# [ASSIGNED TASK]
Retrieve every line of the data holding the word "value".

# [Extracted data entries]

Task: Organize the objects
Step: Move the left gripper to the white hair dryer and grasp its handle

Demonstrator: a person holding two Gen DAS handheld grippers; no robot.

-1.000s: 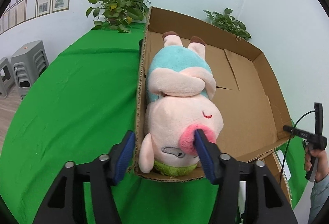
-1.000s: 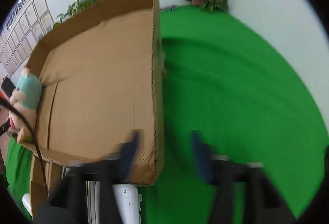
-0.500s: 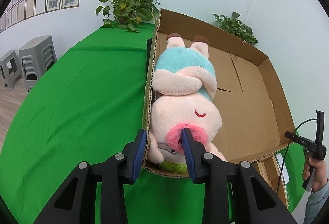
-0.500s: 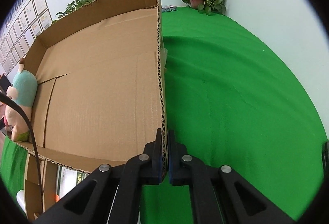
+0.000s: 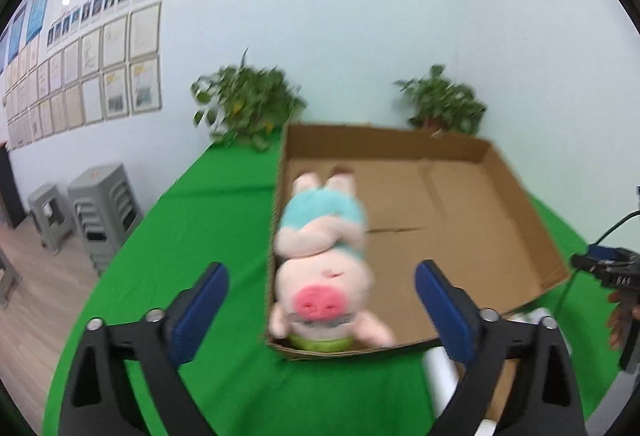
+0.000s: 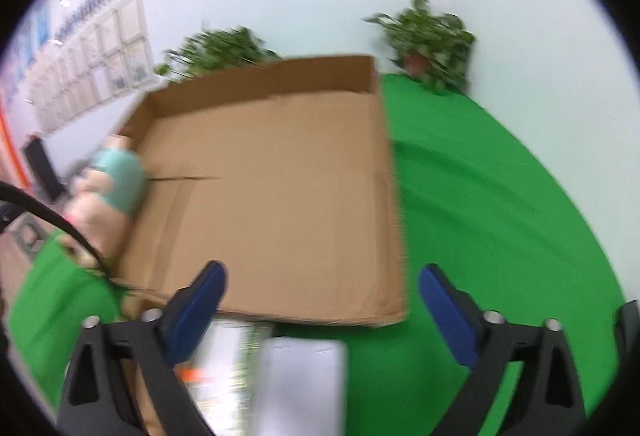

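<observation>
A pink plush pig point(image 5: 324, 276) in a teal shirt lies head toward me inside a shallow cardboard box point(image 5: 460, 220), against its left wall. My left gripper point(image 5: 320, 312) is open and empty, raised back from the box's near edge. In the right wrist view the same box point(image 6: 280, 188) lies ahead with the pig point(image 6: 112, 192) at its left side. My right gripper point(image 6: 322, 312) is open and empty, above the box's near right corner. Both views are blurred.
The box sits on a green-covered table point(image 5: 192, 236). Potted plants point(image 5: 244, 104) stand at the table's far edge by the wall. Grey stools point(image 5: 100, 212) stand on the floor at left. White packaged items point(image 6: 296, 384) lie just in front of the box.
My left gripper let go of the pig's snout, opened wide and pulled back and up. My right gripper released the box's right wall, opened and lifted away.
</observation>
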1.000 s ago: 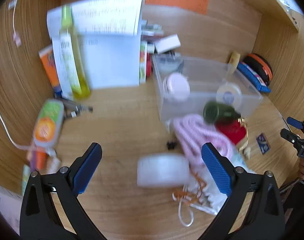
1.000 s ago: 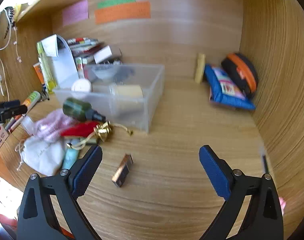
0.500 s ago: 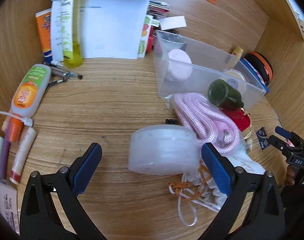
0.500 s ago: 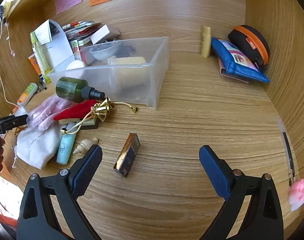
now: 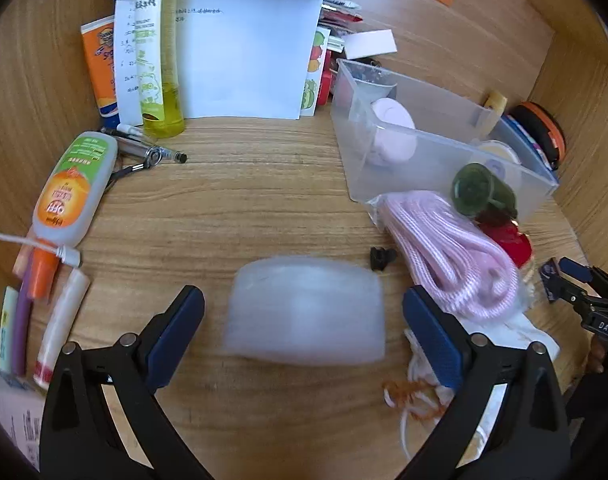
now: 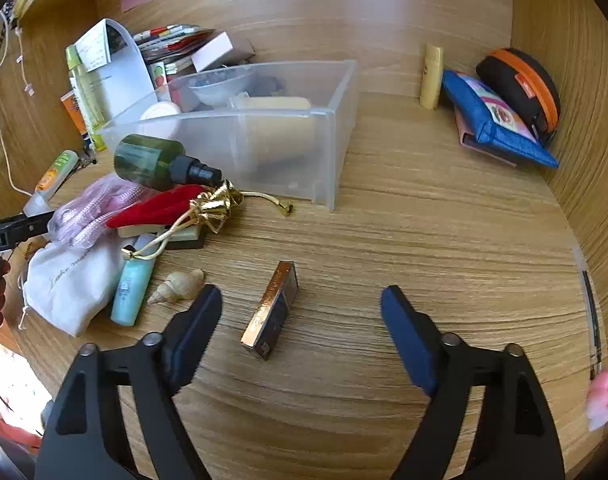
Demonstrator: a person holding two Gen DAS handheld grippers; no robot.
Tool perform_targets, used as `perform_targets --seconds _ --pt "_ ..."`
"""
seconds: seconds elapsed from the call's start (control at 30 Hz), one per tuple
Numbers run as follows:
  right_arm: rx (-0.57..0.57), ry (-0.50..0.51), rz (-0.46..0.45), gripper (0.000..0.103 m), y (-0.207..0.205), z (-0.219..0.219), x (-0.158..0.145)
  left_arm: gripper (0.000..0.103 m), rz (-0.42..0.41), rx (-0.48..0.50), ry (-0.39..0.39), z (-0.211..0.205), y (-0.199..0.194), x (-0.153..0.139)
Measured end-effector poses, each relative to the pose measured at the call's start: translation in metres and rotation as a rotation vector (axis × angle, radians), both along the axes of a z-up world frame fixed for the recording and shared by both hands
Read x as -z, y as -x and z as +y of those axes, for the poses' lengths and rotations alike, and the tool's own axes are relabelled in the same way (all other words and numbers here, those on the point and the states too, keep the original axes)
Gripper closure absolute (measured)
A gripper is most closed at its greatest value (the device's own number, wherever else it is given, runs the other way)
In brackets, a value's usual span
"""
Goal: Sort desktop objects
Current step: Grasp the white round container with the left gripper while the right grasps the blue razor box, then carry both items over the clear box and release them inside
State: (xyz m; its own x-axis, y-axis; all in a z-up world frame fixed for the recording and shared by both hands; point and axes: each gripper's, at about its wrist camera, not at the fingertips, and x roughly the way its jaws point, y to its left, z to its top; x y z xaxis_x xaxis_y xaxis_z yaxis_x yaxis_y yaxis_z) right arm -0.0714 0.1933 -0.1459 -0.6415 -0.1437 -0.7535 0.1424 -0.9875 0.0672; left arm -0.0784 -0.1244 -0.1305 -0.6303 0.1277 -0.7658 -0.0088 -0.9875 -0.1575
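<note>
Translucent tub [image 5: 308, 316] between spread left hand-held gripper [image 5: 300, 316] fingers

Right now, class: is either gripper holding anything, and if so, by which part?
Nothing is held. The left gripper is open around the tape roll without touching; the right gripper is open over the gold box.

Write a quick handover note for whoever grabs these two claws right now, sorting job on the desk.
Left claw: open, empty, straddling the translucent tape roll, not yet gripping it.
Right claw: open, empty, above the small gold box lying on the desk.
Bin: already holds a pink tub and a few other items.
Left to do: the pile beside the bin is unsorted: green bottle, pink rope, red pouch, white bag, blue tube, shell.
</note>
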Motion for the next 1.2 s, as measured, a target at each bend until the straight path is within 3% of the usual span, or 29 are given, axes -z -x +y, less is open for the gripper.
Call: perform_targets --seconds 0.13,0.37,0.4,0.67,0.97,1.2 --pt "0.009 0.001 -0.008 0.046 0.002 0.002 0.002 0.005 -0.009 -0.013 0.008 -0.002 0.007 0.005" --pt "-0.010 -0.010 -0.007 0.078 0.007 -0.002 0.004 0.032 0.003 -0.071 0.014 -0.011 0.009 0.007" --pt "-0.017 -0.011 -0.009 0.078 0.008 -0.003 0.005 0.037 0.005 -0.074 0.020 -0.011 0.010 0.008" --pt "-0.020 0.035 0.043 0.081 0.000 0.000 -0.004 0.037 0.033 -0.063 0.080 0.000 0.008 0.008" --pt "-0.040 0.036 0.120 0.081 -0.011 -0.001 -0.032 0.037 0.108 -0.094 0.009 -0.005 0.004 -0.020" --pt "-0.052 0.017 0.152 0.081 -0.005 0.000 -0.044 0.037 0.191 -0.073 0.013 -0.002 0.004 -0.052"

# [RESPONSE TO THE TASK]
A gripper is most closed at its greatest value (the device's own number, wherever else it is given, runs the other way)
In brackets, a value's usual span

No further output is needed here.